From 31ca60da86ed0c7cf62c260a7079ff2272291698 Mon Sep 17 00:00:00 2001
From: =?UTF-8?q?Le=C3=B3n=20Orell=20Valerian=20Liehr?= <me@fmease.dev>
Date: Thu, 20 Mar 2025 09:11:45 +0100
Subject: [PATCH] [WIP] rustdoc testing: Further improve chapters and sections

---
 src/rustdoc-internals.md                    | 21 ++-----
 src/rustdoc-internals/rustdoc-test-suite.md | 69 +++++++++++++++------
 src/rustdoc.md                              |  2 +
 3 files changed, 57 insertions(+), 35 deletions(-)

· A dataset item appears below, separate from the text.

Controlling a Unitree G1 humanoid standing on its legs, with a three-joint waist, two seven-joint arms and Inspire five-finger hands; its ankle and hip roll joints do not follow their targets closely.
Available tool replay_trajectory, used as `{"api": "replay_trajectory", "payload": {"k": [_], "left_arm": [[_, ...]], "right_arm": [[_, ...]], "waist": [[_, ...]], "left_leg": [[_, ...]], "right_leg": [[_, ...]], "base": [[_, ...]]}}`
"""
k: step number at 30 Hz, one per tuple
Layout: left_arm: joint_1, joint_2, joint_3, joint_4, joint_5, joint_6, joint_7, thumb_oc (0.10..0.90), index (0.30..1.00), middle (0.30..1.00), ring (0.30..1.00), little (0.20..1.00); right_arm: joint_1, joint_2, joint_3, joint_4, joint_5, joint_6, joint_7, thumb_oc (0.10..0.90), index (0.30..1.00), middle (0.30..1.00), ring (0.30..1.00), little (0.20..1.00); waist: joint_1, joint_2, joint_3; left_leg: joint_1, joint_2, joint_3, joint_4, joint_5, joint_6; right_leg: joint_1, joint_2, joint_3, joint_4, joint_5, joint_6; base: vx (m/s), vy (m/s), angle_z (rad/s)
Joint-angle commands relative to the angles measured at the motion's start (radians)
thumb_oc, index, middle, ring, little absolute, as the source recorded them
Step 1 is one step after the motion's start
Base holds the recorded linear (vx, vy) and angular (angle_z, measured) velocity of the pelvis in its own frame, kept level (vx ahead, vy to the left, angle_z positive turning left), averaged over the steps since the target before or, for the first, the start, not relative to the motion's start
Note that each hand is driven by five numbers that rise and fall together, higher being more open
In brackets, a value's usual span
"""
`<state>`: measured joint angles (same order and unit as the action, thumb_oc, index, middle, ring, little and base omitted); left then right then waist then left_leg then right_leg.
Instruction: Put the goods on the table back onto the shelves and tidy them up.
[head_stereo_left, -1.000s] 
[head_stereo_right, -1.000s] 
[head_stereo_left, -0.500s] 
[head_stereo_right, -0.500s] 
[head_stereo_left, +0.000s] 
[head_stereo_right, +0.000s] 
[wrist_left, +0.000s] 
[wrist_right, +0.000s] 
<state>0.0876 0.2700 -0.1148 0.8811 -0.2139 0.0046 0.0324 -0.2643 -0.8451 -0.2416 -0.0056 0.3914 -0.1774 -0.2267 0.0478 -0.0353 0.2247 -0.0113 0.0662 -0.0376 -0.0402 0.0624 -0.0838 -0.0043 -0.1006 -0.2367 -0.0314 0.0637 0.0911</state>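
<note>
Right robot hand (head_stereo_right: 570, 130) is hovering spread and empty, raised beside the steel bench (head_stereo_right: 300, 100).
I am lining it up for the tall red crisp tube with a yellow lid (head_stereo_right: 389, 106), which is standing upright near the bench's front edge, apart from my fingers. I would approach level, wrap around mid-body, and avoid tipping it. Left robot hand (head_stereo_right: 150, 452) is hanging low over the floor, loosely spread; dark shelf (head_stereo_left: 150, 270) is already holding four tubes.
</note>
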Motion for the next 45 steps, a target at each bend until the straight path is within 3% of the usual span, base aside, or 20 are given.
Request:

diff --git a/src/rustdoc-internals.md b/src/rustdoc-internals.md
index 7f1c83e00..9dacf37a2 100644
--- a/src/rustdoc-internals.md
+++ b/src/rustdoc-internals.md
@@ -272,19 +272,10 @@ Some extra reading about `make_test` can be found
 
 ## Dotting i's And Crossing t's
 
-So that's `rustdoc`'s code in a nutshell, but there's more things in the
-compiler that deal with it. Since we have the full `compiletest` suite at hand,
-there's a set of tests in `tests/rustdoc` that make sure the final `HTML` is
-what we expect in various situations. These tests also use a supplementary
-script, `src/etc/htmldocck.py`, that allows it to look through the final `HTML`
-using `XPath` notation to get a precise look at the output. The full
-description of all the commands available to `rustdoc` tests (e.g. [`@has`] and
-[`@matches`]) is in [`htmldocck.py`].
-
-To use multiple crates in a `rustdoc` test, add `// aux-build:filename.rs`
-to the top of the test file. `filename.rs` should be placed in an `auxiliary`
-directory relative to the test file with the comment. If you need to build
-docs for the auxiliary file, use `// build-aux-docs`.
+<!-- FIXME(fmease):
+* Make this section make sense again
+* Deduplicate with section in ../rustdoc.md#tests
+-->
 
 In addition, there are separate tests for the search index and `rustdoc`'s
 ability to query it. The files in `tests/rustdoc-js` each contain a
@@ -295,10 +286,6 @@ that features results in all tabs can be found in `basic.js`. The basic idea is
 that you match a given `QUERY` with a set of `EXPECTED` results, complete with
 the full item path of each item.
 
-[`@has`]: https://github.com/rust-lang/rust/blob/master/src/etc/htmldocck.py#L39
-[`@matches`]: https://github.com/rust-lang/rust/blob/master/src/etc/htmldocck.py#L44
-[`htmldocck.py`]: https://github.com/rust-lang/rust/blob/master/src/etc/htmldocck.py
-
 ## Testing Locally
 
 Some features of the generated `HTML` documentation might require local
diff --git a/src/rustdoc-internals/rustdoc-test-suite.md b/src/rustdoc-internals/rustdoc-test-suite.md
index c2a2e6495..18f61b307 100644
--- a/src/rustdoc-internals/rustdoc-test-suite.md
+++ b/src/rustdoc-internals/rustdoc-test-suite.md
@@ -4,21 +4,19 @@ This page is specifically about the test suite named `rustdoc`, for other test s
 
 The `rustdoc` test suite is specifically used to test the HTML output of rustdoc.
 
-This is achived by means of `htmldocck.py`, a custom checker script that leverages [XPath].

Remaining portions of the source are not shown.